Problem requirements
Within the material below, transcribe exactly the lines from the one holding "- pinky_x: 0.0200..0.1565" through the one holding "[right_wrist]", keeping both ends and skipping the rest.

━━━━━━━━━━━━━━━━━━━━━━━━━━━━━━

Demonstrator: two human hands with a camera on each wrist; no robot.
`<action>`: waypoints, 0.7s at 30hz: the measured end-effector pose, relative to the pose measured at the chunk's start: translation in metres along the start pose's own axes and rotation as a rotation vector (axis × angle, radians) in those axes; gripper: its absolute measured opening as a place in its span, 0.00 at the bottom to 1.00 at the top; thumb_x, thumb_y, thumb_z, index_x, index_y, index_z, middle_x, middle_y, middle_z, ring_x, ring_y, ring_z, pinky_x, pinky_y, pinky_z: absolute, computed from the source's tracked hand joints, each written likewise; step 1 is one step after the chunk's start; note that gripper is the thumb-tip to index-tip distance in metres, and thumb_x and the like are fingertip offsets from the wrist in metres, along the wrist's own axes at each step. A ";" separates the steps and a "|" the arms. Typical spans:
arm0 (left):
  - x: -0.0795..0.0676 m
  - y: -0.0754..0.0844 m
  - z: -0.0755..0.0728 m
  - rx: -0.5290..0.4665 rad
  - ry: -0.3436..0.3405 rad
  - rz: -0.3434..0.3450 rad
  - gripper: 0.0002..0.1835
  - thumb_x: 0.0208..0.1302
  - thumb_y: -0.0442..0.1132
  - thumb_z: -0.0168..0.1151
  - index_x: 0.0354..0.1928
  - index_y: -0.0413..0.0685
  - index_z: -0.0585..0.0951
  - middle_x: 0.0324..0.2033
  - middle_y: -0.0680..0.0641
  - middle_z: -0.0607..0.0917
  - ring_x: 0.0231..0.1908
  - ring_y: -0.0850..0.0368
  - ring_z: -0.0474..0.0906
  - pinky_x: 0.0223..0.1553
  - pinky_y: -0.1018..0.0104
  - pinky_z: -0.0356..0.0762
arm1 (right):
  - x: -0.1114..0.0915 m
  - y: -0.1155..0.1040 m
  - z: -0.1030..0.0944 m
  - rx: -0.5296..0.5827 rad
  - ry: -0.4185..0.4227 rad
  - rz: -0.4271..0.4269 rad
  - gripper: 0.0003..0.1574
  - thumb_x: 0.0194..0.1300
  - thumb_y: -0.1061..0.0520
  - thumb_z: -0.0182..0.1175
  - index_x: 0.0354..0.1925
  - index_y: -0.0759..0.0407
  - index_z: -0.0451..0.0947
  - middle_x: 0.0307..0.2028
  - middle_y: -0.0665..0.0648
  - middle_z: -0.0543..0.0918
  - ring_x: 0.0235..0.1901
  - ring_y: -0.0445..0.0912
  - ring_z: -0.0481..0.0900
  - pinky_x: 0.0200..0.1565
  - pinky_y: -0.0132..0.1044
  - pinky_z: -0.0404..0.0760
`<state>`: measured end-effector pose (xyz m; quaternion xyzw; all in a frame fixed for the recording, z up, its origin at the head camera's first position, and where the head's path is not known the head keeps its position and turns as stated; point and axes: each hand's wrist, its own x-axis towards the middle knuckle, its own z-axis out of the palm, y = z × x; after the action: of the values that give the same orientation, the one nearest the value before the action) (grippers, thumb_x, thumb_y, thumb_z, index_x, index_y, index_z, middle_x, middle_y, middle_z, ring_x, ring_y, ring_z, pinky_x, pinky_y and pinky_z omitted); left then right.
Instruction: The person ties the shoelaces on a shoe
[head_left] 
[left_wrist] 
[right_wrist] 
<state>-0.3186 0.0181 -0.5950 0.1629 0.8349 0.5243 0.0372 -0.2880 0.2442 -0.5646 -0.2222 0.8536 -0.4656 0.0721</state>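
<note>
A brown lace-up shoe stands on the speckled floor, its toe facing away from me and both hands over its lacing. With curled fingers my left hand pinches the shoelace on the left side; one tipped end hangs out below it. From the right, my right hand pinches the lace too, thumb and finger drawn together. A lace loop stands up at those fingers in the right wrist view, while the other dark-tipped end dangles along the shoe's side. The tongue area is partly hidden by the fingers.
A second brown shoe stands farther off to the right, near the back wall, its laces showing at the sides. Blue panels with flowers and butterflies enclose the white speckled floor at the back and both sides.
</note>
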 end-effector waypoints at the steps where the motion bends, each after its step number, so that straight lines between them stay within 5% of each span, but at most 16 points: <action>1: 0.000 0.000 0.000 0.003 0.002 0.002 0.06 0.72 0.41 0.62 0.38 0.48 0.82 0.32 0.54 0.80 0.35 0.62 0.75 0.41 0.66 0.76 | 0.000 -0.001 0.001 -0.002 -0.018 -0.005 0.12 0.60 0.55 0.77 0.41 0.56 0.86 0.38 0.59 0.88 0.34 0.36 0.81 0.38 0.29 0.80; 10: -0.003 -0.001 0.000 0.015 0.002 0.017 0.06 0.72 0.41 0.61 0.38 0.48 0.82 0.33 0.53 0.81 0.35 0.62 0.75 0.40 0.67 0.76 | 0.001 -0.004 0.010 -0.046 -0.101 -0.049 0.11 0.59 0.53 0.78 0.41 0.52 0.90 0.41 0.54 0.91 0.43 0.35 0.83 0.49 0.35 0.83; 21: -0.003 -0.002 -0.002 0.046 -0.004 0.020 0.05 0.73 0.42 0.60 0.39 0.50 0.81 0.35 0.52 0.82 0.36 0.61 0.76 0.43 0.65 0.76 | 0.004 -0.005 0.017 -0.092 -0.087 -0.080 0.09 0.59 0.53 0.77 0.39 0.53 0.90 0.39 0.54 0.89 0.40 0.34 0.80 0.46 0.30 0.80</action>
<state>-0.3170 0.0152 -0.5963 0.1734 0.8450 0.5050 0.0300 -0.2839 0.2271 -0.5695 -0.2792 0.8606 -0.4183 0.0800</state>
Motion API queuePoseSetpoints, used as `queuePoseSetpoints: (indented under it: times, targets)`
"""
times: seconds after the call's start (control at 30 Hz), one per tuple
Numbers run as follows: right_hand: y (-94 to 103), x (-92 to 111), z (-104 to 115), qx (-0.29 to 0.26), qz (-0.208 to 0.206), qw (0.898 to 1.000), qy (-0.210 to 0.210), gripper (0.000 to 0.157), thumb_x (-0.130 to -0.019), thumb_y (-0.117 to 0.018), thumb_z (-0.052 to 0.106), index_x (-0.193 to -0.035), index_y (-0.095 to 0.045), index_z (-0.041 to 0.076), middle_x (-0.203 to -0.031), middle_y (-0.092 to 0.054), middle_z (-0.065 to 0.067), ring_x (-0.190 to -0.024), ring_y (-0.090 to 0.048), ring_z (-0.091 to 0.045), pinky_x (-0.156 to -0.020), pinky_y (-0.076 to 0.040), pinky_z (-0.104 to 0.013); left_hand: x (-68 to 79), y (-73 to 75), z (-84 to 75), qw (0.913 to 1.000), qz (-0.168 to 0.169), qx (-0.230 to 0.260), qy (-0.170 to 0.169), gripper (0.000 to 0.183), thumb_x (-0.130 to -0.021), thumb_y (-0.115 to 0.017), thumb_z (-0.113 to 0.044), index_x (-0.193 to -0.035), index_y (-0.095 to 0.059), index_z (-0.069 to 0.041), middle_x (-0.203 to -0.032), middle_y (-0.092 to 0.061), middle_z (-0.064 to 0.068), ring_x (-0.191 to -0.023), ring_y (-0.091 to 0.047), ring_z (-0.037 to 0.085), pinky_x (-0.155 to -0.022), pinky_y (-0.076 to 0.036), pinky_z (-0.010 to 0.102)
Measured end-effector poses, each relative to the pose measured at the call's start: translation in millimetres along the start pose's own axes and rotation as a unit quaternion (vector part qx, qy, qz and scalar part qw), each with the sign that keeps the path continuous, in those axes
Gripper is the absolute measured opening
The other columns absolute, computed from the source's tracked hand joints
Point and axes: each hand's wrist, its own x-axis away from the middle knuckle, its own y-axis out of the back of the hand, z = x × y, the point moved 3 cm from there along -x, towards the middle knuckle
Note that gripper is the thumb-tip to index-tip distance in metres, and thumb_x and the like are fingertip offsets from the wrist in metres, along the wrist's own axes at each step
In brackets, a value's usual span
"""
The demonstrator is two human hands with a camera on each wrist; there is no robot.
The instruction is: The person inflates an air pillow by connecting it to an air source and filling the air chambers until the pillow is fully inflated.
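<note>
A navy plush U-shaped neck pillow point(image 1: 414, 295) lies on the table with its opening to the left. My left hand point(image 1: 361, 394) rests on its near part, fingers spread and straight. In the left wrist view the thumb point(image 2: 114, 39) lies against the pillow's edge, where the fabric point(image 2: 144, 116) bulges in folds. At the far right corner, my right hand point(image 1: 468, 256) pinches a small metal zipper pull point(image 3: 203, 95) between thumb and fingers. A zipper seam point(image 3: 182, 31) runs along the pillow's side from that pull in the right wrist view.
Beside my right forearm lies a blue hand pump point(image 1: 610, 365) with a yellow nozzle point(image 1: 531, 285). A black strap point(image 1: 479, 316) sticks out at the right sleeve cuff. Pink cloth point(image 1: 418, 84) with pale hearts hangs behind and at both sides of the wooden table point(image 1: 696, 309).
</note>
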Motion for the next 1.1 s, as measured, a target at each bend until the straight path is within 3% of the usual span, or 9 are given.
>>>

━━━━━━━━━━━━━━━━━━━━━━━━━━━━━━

Task response
  - pinky_x: 0.0200..0.1565
  - pinky_y: -0.0132..0.1044
  - pinky_z: -0.0404..0.0760
`<state>`: measured end-effector pose (xyz m; quaternion xyzw; all in a frame fixed for the recording, z up, its origin at the head camera's first position, and where the head's path is not known the head keeps its position and turns as stated; point and axes: each hand's wrist, its own x-axis towards the middle knuckle, its own z-axis out of the palm, y = z × x; after the action: of the values that give the same orientation, the one nearest the value before the action) (grippers, thumb_x, thumb_y, thumb_z, index_x, index_y, index_z, middle_x, middle_y, middle_z, ring_x, ring_y, ring_z, pinky_x, pinky_y and pinky_z omitted); left then right.
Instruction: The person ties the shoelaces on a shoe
[head_left] 
[left_wrist] 
[right_wrist] 

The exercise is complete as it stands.